Work required: Nothing but the lines from the top of the data to the line holding "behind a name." should be printed, word for word and both ends included; leave the pictures out.
Top of Supplied data
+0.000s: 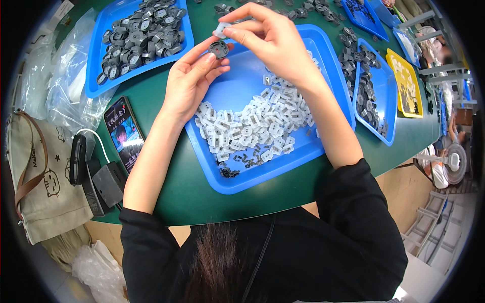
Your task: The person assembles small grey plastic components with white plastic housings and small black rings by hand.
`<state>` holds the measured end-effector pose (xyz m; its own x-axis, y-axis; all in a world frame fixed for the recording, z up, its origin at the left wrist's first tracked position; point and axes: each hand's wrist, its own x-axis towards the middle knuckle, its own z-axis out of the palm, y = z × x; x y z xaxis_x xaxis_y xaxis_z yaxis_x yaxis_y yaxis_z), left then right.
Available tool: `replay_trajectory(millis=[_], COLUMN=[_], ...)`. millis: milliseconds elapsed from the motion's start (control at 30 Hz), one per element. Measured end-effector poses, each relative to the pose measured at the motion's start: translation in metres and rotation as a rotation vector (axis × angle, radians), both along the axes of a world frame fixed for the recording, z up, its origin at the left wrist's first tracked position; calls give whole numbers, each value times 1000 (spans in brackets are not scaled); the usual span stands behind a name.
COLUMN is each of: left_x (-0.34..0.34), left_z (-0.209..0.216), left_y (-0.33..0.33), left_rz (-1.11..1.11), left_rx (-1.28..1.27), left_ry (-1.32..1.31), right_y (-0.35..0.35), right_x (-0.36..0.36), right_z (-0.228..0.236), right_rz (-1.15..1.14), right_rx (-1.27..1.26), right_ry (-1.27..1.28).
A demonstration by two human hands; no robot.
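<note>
My left hand (194, 83) is closed on a round dark grey plastic housing (219, 49), its inner side turned up with a small reddish spot in it. Just above and to the right, my right hand (265, 38) pinches a small white translucent plastic piece (221, 30) between thumb and fingers. The two parts are close together; whether they touch I cannot tell. Below both hands lies a blue tray (222, 187) with a heap of similar white pieces (252, 123). Tiny black parts (230, 172) sit in its near left corner.
A second blue tray (93, 83) full of dark grey housings stands at the far left. To the right are another blue tray (384, 96) and a yellow tray (420, 96). Loose housings lie on the green table (242, 208). A phone (124, 131), power bank and canvas bag (55, 177) are left.
</note>
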<state>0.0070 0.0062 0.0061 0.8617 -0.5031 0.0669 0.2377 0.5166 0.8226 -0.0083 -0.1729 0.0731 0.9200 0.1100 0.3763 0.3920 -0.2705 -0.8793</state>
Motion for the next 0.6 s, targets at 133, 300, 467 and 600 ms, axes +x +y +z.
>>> replay_trajectory(millis=[133,300,467,600], left_x=[0,1,1,-1], left_z=[0,-4,-5,-2], left_y=[0,1,0,-2], left_rz=[-14,-43,-53,-66], left_rx=[-56,-60,-35,-6], left_ry=[35,28,9,-27], right_y=[2,2,0,0], right_x=[7,8,2,6], right_z=[-16,-18,-11,-18], right_rz=[53,15,35,-31], right_rx=[-128,-254,-374,-322], right_ry=[-74,-273,-201,-265])
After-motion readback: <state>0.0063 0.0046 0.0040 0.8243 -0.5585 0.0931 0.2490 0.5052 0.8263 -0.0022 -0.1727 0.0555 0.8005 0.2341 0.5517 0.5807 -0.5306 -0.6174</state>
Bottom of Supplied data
Solution for this task:
+0.000s: 
Your task: The person assembles small grey plastic components with white plastic housings and small black rings by hand.
`<state>` holds the measured end-effector pose (xyz m; its own x-axis, y-axis; all in a world frame fixed for the recording, z up, its origin at the left wrist's first tracked position; point and axes: each hand's wrist, its own x-axis towards the middle knuckle, its own z-axis out of the palm, y = z × x; x y z xaxis_x xaxis_y xaxis_z yaxis_x yaxis_y yaxis_z), left then right.
Available tool: `replay_trajectory(millis=[_], COLUMN=[_], ...)`. millis: milliseconds elapsed from the motion's start (control at 30 Hz), one per element. Measured end-effector poses, each relative to the pose measured at the motion's start: translation in metres and rotation as a rotation vector (axis × angle, radians), both along the axes of a world frame fixed for the recording, z up, its origin at the left wrist's first tracked position; calls give whole numbers, each value times 1000 (spans in brackets are not scaled); the usual span stands behind a name.

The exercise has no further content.